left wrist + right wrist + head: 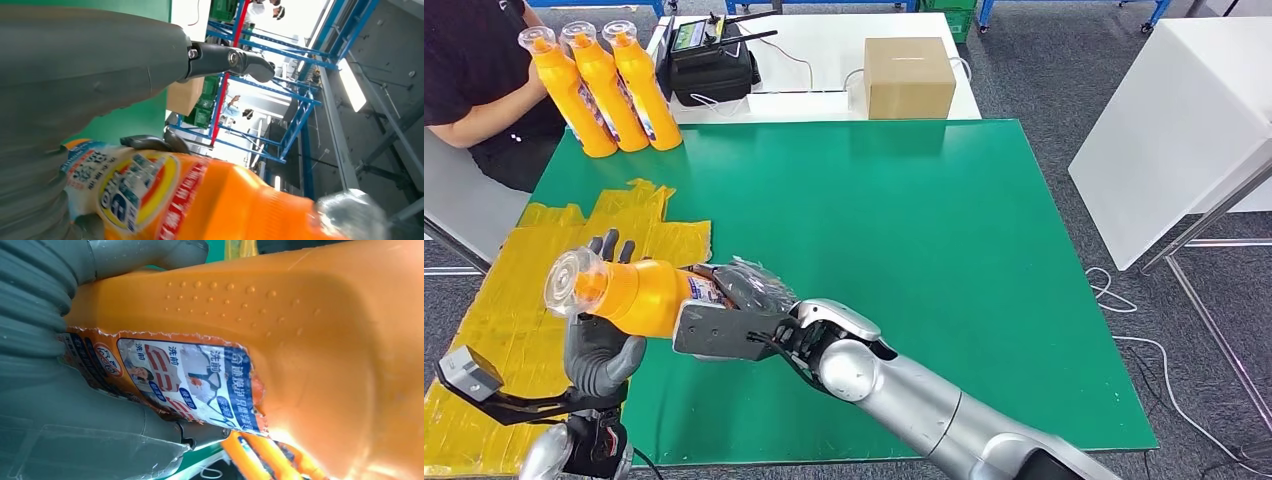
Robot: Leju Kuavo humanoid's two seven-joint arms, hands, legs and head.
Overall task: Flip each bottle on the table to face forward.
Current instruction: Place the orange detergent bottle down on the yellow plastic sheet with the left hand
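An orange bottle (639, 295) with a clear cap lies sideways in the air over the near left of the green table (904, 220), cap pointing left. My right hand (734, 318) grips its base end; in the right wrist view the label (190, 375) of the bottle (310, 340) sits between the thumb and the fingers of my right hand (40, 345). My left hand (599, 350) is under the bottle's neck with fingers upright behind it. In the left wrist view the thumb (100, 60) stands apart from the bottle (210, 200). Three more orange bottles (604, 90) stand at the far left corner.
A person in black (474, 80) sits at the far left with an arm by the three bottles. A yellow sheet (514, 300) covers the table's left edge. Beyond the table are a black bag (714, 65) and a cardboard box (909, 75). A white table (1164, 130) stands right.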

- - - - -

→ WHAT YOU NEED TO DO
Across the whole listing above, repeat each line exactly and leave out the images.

→ TASK SOLUTION
left wrist + right wrist + head: 
Robot: Leju Kuavo humanoid's two seven-joint arms, hands, legs and head.
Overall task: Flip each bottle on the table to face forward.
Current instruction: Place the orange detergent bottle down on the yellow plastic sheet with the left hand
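An orange bottle (639, 295) with a clear cap lies sideways in the air over the near left of the green table (904, 220), cap pointing left. My right hand (734, 318) grips its base end; in the right wrist view the label (190, 375) of the bottle (310, 340) sits between the thumb and the fingers of my right hand (40, 345). My left hand (599, 350) is under the bottle's neck with fingers upright behind it. In the left wrist view the thumb (100, 60) stands apart from the bottle (210, 200). Three more orange bottles (604, 90) stand at the far left corner.
A person in black (474, 80) sits at the far left with an arm by the three bottles. A yellow sheet (514, 300) covers the table's left edge. Beyond the table are a black bag (714, 65) and a cardboard box (909, 75). A white table (1164, 130) stands right.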

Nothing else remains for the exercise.